Within the listing below, the lines to output run from the one containing "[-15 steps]" through the one containing "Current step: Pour"; copy them exactly and nothing else.
Data shown section start
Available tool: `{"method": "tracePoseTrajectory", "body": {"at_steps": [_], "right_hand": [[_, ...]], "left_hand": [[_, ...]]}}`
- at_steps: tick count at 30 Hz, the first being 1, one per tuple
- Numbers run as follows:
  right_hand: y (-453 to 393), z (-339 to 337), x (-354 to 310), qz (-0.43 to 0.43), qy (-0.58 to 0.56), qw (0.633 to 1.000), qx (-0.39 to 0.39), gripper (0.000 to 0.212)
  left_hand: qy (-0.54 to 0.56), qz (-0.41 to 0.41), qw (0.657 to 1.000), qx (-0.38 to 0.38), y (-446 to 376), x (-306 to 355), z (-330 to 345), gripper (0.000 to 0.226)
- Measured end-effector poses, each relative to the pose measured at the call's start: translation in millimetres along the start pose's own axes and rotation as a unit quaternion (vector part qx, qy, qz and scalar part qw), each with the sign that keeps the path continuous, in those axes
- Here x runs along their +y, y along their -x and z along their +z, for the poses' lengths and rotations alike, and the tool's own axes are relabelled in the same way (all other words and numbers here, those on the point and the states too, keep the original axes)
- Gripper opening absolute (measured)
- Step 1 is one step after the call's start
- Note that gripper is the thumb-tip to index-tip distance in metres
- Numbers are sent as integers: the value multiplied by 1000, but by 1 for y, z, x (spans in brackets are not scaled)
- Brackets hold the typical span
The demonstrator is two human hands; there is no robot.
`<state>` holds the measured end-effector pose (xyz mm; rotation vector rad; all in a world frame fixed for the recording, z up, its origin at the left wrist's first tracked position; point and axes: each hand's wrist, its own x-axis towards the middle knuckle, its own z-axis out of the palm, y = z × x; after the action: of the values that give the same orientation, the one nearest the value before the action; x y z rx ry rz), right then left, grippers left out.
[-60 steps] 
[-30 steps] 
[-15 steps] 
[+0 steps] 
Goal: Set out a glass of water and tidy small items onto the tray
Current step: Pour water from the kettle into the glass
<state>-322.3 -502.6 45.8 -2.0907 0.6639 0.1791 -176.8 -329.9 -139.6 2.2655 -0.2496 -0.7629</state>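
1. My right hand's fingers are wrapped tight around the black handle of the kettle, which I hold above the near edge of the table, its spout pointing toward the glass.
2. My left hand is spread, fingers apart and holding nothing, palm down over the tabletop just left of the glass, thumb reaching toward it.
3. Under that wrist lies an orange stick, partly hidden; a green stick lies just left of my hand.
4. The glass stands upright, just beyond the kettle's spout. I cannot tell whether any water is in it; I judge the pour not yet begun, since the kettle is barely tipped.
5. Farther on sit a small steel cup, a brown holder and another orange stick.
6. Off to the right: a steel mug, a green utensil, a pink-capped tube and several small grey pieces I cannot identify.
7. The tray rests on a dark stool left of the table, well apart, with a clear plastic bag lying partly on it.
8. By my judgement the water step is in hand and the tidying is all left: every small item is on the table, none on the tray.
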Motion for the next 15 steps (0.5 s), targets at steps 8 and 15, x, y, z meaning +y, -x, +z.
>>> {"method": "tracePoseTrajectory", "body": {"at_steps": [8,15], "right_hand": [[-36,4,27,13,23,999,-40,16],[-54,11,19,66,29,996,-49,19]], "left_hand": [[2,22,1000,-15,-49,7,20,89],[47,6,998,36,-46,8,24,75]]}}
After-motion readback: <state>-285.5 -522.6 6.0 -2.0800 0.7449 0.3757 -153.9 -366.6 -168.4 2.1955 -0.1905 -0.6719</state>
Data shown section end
(Answer section)
[-15 steps] 
[+0 steps] 
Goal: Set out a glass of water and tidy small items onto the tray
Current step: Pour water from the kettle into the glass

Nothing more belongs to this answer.